I hear from many experienced teachers who feel the emphasis on student test results has hurt their profession. But to young people coming into the profession, the situation does not look so dark. Education leaders influenced by European and Asian methods are raising standards for those who can enroll in teacher training, while making the training deeper, with more participation by skilled veterans.
Many more teachers are required now to earn degrees in their subjects. The Council for the Accreditation of Educator Preparation has set new standards for teacher training programs in which entrants should have a collective college grade-point average of at least 3.0 and college admission test scores above the national average by 2017.
The higher targets might already be having an effect. An article in the quarterly journal Education Next by Dan Goldhaber, a former Alexandria School Board member, and Joe Walch, both of the Center for Education Data & Research at the University of Washington, says new teachers have significantly higher SAT scores than in previous years. Average SAT performance of first-year teachers in 2008-2009 was at the 50th percentile, compared with the 45th percentile in 1993-1994 and 42nd percentile in 2000-2001.
In the past, teacher candidates had lower SAT scores than college classmates choosing other jobs, but in 2008-2009, “graduates entering the teaching profession . . . had average SAT scores that slightly exceeded average scores of their peers entering other occupations,” the researchers said.
The 2008-2009 data might have been affected by an economic downturn that led more high-scoring graduates to seek out secure teaching jobs.

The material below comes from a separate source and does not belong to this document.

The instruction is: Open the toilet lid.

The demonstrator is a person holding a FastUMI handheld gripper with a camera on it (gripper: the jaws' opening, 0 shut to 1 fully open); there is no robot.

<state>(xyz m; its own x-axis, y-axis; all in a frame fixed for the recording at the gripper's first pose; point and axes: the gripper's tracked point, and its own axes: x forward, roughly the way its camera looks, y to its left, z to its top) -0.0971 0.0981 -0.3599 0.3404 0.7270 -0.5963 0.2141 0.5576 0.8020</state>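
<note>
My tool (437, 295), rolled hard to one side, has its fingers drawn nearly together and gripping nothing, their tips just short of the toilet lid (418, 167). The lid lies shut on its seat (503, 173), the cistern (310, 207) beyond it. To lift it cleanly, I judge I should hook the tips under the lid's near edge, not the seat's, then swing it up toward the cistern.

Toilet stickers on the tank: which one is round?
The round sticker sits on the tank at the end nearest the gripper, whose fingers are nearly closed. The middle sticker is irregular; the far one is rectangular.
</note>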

But, the researchers said, “the data are encouraging and may represent the reversal of the long-term trend of declining academic talent entering teaching.”
Interest in teaching among the best college students has increased. Fast-start teacher training programs such as Teach for America and DC Teaching Fellows have far more applicants than spaces and select the collegiate academic elite, as European and Asian programs do. Some charter school networks and universities with similarly low acceptance rates have secured some of the best candidates for their training programs by providing much more classroom experience.
The Relay Graduate School of Education has been designed by successful urban teachers to give the most up-to-date instruction for work in city schools. Some charter and magnet schools have created teaching residencies, in which entrants work with experienced teachers for a year. Young teachers in these programs seem happy with the emphasis on data in raising student achievement. They watch older teachers assess each child and adjust their techniques when needed. “I knew that I didn’t just want to learn how to teach,” said Keith Dykstra, a math teacher for a KIPP DC charter school who went through its Capital Teaching Residency program. “I wanted to learn how to be an excellent teacher. I thought the best way to become an excellent teacher was to surround myself with teachers who were already excellent.”
Frances Martinez, a former KIPP middle school student in New York who is now in the KIPP DC residency program, said she “truly wanted to make a difference.” She said the teachers she works with “walk with you every step of the way.” Another KIPP teaching resident, Bianca Brown, said, “I am getting the best quality instruction in the shortest amount of time.”
When veterans are enlisted to guide newcomers, the results are promising, and they are being embraced by some of the best young teachers we have.